(WHAT IS BEING ASKED)
From the listing below, select every line where the word "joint" appears.

PROVIDED MATERIAL below:

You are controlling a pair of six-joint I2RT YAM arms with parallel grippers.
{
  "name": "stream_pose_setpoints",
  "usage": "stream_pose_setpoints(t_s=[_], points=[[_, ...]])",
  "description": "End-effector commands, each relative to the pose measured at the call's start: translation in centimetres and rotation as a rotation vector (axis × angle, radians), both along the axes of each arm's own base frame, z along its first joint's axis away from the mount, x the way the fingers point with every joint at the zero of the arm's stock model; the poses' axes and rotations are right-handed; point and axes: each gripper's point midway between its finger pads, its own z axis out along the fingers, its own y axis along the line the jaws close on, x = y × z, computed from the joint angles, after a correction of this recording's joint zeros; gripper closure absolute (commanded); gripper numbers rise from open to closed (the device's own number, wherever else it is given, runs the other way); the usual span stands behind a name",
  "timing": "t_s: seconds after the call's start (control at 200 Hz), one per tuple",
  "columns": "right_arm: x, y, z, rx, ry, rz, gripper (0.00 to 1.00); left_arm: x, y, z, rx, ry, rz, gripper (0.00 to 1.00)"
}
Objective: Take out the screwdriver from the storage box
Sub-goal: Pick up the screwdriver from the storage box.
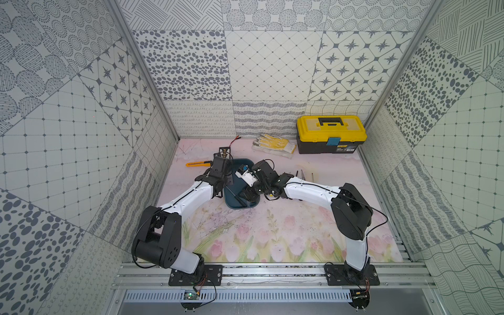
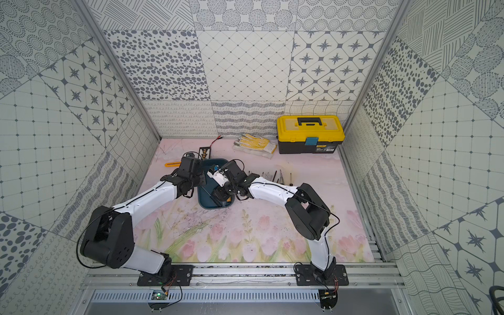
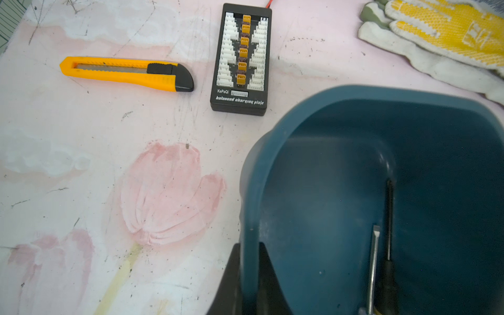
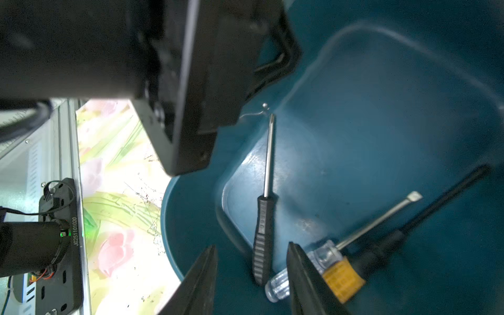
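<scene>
The teal storage box (image 1: 240, 206) (image 2: 215, 207) sits mid-table with both arms bent over it. In the left wrist view my left gripper (image 3: 249, 245) is shut on the box's side wall (image 3: 251, 191), one finger outside and one inside. Three screwdrivers lie on the box floor: a small black-handled screwdriver (image 4: 264, 226), one with a clear and yellow handle (image 4: 341, 270), and a black one (image 4: 436, 207). My right gripper (image 4: 252, 245) hangs open inside the box, its jaws on either side of the small black handle without touching it.
A yellow-lidded black toolbox (image 1: 331, 133) stands at the back right, with work gloves (image 1: 274, 144) beside it. A yellow utility knife (image 3: 125, 72) and a black charging plate (image 3: 241, 58) lie behind the box. Several loose tools (image 1: 302, 174) lie right of it.
</scene>
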Motion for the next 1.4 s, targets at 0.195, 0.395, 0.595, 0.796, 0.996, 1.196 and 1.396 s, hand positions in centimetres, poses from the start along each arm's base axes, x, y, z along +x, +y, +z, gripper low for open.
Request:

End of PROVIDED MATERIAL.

(COMPLETED TASK)
You are controlling a pair of six-joint I2RT YAM arms with parallel grippers.
  "description": "End-effector commands, each relative to the pose measured at the call's start: translation in centimetres and rotation as a rotation vector (axis × angle, radians), both along the axes of each arm's own base frame, z along its first joint's axis away from the mount, x the way the fingers point with every joint at the zero of the arm's stock model; the poses' axes and rotations are right-handed; point and axes: each gripper's point midway between its finger pads, its own z axis out along the fingers, its own y axis along the line the jaws close on, x = y × z, computed from the joint angles, after a correction of this recording's joint zeros; gripper closure absolute (commanded); gripper numbers rise from open to closed (the device's own number, wherever else it is given, runs the other way); the usual span stands behind a name",

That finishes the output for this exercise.